(Updates with comment from analyst in fourth paragraph.)
Jan. 23 (Bloomberg) -- Toyota Motor Corp.’s Australian division, the country’s largest car exporter, will cut more than a 10th of the employees at its assembly plant following a 21 percent decline in annual production in 2011.
Max Yasuda, president of the Australian unit, said 350 people face compulsory redundancy at the Altona plant in the southern state of Victoria. The factory, one of three car assembly lines in the country, employs 3,350 of Toyota’s total Australia workforce of 4,683 people.
“It is not possible to maintain our workforce at its current size,” Yasuda said in a statement, citing Australia’s strong currency, costs and declining export demand. “The reality is that our volumes are down. What we assumed was a temporary circumstance has turned into a permanent situation.”
Compulsory redundancies are rare at the Toyota City, Japan- based company, and any move toward more flexible employment practices would be a positive for the carmaker, said Christopher Richter, an analyst at CLSA Ltd. in Tokyo.
“If low profitability is a criterion, then they should be looking at laying off people in Japan,” said Richter, who rates Toyota shares “buy.” “Let’s hope this is the vanguard of things to come elsewhere in the Toyota organization.”
Toyota shares declined 0.3 percent to 2,720 yen at the close in Tokyo trading, while the benchmark Nikkei 225 Stock Average was little changed.
Australia’s export industry has suffered from a 17 percent rise of the local currency against the U.S. dollar in the past two years, making products less competitive in overseas markets.

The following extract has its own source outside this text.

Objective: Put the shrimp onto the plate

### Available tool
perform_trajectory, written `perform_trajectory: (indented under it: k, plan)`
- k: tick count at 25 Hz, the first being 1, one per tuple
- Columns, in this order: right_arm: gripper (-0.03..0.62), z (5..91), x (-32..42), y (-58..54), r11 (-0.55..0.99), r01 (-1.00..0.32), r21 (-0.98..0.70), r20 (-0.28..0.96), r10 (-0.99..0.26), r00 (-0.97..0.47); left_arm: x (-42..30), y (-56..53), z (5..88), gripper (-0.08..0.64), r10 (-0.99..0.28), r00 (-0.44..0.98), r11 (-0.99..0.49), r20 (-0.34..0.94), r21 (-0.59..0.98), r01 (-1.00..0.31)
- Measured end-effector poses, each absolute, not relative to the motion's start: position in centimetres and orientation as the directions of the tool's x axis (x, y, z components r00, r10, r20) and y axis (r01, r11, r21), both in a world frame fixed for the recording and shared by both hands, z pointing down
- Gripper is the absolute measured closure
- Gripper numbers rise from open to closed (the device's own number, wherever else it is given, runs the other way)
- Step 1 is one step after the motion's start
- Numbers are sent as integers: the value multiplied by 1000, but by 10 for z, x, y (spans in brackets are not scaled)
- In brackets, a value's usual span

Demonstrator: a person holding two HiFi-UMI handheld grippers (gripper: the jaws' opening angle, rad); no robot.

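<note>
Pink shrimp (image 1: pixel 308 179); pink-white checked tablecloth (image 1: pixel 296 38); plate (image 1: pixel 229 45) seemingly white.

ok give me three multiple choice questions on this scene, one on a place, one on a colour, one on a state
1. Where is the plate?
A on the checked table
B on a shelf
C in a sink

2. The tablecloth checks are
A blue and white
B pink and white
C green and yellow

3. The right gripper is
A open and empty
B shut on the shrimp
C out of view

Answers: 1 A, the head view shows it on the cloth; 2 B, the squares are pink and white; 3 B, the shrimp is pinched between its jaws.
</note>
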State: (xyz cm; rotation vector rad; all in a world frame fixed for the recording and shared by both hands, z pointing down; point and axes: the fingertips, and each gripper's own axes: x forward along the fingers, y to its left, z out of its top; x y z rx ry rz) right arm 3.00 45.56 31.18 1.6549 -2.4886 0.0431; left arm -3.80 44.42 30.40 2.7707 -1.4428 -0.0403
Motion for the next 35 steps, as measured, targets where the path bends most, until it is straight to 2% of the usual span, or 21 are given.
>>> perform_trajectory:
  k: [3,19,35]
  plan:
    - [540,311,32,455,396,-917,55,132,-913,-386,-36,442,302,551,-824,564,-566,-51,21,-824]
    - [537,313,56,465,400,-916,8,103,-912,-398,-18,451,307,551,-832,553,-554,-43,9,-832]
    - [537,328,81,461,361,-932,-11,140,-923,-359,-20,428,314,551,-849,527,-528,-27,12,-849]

BlueScope Steel Ltd., the country’s largest steel producer, last August shuttered its export division, while Australian wine exports fell to a 10-year low in 2011.
Toyota Australia’s production has fallen 36 percent since 2007, according to the e-mailed statement. The unit shipped 83,000 cars worth A$1.5 billion ($1.6 billion) in 2010, the majority to the Middle East, the largest importer of Australian- made cars, according to the company’s website. Production from the Altona plant dipped 21 percent last year alone, to 94,000 vehicles from 119,000 in 2010, Glenn Campbell, a Melbourne-based spokesman for the carmaker, said by telephone today.
“The persistently high dollar has created very challenging conditions for Australian manufacturers,” said Ian Chalmers, chief executive officer for the Federal Chamber of Automotive Industries, an industry body. “Imported car affordability is at its best in 35 years, so it’s great news for consumers but extremely tough for manufacturers.”
‘Winds the Clock’
The Australian Manufacturing Workers’ Union, which represents workers at the Altona plant, said it would seek talks with Toyota early next week.
“Saying it’s going to be all compulsory really winds the clock back,” said Ian Jones, federal secretary of the vehicles division at the labor union. “Normally we would expect that the first step in any of these things is to see who actually wants to leave.”
Australia’s government and opposition are currently in dispute over support for the industry, with the opposition insisting on trimming A$500 million from a A$1.5 billion assistance fund due to run until 2015.
A 2008 report by the government’s Productivity Commission estimated the net government subsidy for Australia’s automotive industry was A$1.1 billion, or A$23,500 per worker, during 2007. Since then, tariffs on imported cars have been cut to 5 percent from 10 percent, and a A$3.3 billion, 10-year assistance package for the industry has been introduced.
“The enormously competitive situation for automotive globally highlights more than ever the need to support our local automotive industry,” Kim Carr, Australia’s manufacturing minister, said in an e-mailed statement.